While those simply following the broader market indices wouldn't realize anything is amiss, it is our belief that these factors have created a challenging mix for trading oriented strategies. It won't last forever, but, it could last longer than we can.
Additionally, he explains, systematic strategies require an endless supply of victims to thrive, and the growth of quant and passive funds has caused dumb money to behave unpredictably or disappear altogether.
With all the geniuses in quant, high-powered computers, and enormous data, where are the "suckers" who are providing the juice for all of these absolute return quantitative strategies?
Simply put, the 'edge providers' have moved aggressively into passive index funds and broader market ETFs.

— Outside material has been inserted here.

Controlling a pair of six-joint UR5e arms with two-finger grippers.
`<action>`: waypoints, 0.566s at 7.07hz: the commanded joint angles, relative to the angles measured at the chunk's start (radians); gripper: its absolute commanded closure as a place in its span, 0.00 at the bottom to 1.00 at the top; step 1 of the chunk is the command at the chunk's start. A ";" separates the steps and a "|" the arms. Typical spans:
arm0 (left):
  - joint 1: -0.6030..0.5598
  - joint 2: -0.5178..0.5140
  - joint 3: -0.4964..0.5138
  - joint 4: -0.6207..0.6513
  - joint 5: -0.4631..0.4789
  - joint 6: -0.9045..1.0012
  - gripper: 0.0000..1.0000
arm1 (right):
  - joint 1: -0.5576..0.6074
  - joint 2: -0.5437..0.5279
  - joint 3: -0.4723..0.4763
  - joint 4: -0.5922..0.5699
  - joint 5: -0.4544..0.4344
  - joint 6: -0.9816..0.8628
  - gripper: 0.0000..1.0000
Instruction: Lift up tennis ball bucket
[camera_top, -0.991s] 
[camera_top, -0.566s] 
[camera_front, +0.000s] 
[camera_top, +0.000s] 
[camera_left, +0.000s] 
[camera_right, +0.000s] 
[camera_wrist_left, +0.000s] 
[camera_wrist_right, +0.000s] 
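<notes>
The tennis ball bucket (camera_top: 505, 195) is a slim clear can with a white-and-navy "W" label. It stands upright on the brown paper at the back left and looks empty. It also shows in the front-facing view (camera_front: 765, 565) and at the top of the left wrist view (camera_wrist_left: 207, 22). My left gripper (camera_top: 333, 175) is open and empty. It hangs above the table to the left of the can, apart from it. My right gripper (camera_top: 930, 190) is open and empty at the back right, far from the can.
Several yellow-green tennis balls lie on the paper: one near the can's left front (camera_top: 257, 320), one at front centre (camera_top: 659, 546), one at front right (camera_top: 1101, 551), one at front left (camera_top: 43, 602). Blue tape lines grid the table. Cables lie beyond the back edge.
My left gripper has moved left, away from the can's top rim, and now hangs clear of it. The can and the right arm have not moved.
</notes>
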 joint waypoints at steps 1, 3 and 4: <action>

As such, we have a condition amongst the traditional quantitative strategies whereby we have robots trading against robots. Without a steady source of 'edge providers', these 'edge demanders' are just trading money back and forth with each other.
We believe increased quantitative trading coupled with passive indexation by retail, and, low levels of realized and implied volatility may be creating a feedback loop that has caused unusual price movements in a variety of securities that have challenged trading oriented strategies.
Of course, all of this could change shortly as market strategists like Bank of America’s Michael Hartnett warn that a sharp selloff could be in store for the fourth quarter. Investors have upped their bullish bets through S&P 500 calls, buying more S&P 500 delta over the past two weeks than at any point since 2007.
In summarizing the contemporary market, Hartnett explains that the "best reason to be bearish in Q4 is there is no reason to be bearish.”
Complacent active managers ought to keep this in mind.